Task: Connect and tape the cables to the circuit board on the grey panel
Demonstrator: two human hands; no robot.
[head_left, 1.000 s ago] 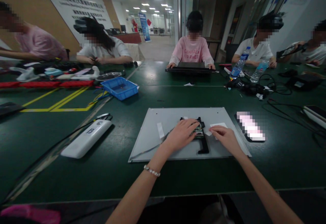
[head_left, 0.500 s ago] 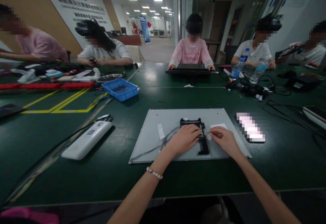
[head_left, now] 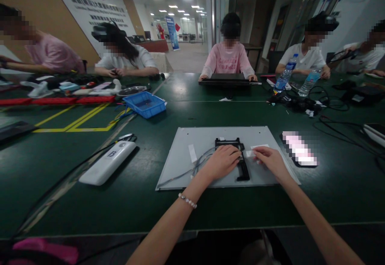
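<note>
A flat grey panel (head_left: 174,152) lies on the green table in front of me. On it rests a black frame-like part (head_left: 244,172), with thin grey cables (head_left: 180,177) running to the left. My left hand (head_left: 224,161) lies over the black part, its fingers together on it; whether it grips anything is hidden. My right hand (head_left: 269,161), just right of the part, pinches a small pale strip (head_left: 250,153). A white label (head_left: 192,153) is on the panel's left half, and a white paper piece (head_left: 264,146) lies behind my right fingers.
A white power bank (head_left: 107,164) lies to the left and a lit phone (head_left: 299,148) to the right. Further back are a blue tray (head_left: 144,105), bottles (head_left: 309,82) and black cables (head_left: 300,103). Several people sit across the table.
The whole view has shifted slightly. My right hand has drawn the pale strip a little away from the black part; my left hand stays over that part.
</note>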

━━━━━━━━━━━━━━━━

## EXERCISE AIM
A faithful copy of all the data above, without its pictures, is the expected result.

## RESULT OF THIS EXERCISE
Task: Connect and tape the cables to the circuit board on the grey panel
Demonstrator: two human hands; no robot.
[head_left, 1.000 s ago] 
[head_left, 0.500 s ago] 
[head_left, now] 
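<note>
A flat grey panel (head_left: 174,152) lies on the green table in front of me. On it rests a black frame-like part (head_left: 244,172), with thin grey cables (head_left: 180,177) running to the left. My left hand (head_left: 224,161) lies over the black part, its fingers together on it; whether it grips anything is hidden. My right hand (head_left: 269,161), just right of the part, pinches a small pale strip (head_left: 250,153). A white label (head_left: 192,153) is on the panel's left half, and a white paper piece (head_left: 264,146) lies behind my right fingers.
A white power bank (head_left: 107,164) lies to the left and a lit phone (head_left: 299,148) to the right. Further back are a blue tray (head_left: 144,105), bottles (head_left: 309,82) and black cables (head_left: 300,103). Several people sit across the table.
The whole view has shifted slightly. My right hand has drawn the pale strip a little away from the black part; my left hand stays over that part.
</note>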

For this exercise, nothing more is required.